> _TASK STATEMENT_: In the listing below, write out exactly each line from the first through the one containing "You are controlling".

> _COLLECTED MATERIAL_:
|---|

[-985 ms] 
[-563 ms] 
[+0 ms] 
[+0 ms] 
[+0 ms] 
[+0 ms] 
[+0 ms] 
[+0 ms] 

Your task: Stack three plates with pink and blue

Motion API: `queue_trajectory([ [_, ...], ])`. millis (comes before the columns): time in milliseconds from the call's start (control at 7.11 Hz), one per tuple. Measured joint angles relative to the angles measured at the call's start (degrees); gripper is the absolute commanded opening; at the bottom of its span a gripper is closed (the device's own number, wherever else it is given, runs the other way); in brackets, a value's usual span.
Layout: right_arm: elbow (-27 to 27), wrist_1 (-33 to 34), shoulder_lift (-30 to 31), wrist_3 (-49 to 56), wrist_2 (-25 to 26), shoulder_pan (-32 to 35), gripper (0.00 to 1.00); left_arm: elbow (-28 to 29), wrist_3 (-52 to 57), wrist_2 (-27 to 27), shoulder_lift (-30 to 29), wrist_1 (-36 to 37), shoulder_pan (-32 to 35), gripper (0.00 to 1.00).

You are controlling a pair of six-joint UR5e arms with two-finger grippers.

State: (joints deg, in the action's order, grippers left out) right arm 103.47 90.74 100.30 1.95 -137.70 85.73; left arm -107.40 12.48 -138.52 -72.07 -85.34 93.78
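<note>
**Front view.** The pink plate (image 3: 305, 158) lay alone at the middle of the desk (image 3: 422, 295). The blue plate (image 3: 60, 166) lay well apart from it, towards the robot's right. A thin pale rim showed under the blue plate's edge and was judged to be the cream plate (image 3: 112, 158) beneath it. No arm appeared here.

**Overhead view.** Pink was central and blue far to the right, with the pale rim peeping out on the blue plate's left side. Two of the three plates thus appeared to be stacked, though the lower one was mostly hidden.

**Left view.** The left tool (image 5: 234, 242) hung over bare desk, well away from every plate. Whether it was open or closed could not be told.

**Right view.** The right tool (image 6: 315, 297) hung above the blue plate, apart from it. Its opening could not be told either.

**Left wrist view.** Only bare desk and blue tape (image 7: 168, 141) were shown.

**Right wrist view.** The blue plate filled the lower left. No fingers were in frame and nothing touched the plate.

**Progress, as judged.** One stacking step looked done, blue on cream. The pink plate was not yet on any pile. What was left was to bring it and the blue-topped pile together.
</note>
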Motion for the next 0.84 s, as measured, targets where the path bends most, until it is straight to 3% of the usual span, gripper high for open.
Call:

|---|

> _WORKED SOLUTION_:
[-985 ms] 
[-563 ms] 
[+0 ms] 
[+0 ms] 
[+0 ms] 
[+0 ms] 
[+0 ms] 
[+0 ms] 

Your task: Stack three plates with pink and blue

Motion API: `queue_trajectory([ [_, ...], ])`. millis (comes before the columns): time in milliseconds from the call's start (control at 7.11 Hz), one per tuple. Measured joint angles relative to the angles measured at the call's start (degrees); gripper is the absolute commanded opening; at the bottom of its span a gripper is closed (the device's own number, wherever else it is given, runs the other way); in brackets, a value's usual span.
Layout: right_arm: elbow (-27 to 27), wrist_1 (-33 to 34), shoulder_lift (-30 to 31), wrist_3 (-49 to 56), wrist_2 (-25 to 26), shoulder_pan (-32 to 35), gripper (0.00 to 1.00); left_arm: elbow (-28 to 29), wrist_3 (-52 to 57), wrist_2 (-27 to 27), shoulder_lift (-30 to 29), wrist_1 (-36 to 37), shoulder_pan (-32 to 35), gripper (0.00 to 1.00).

You are controlling a pair of six-joint UR5e arms with two-finger grippers.

This output requires nothing more.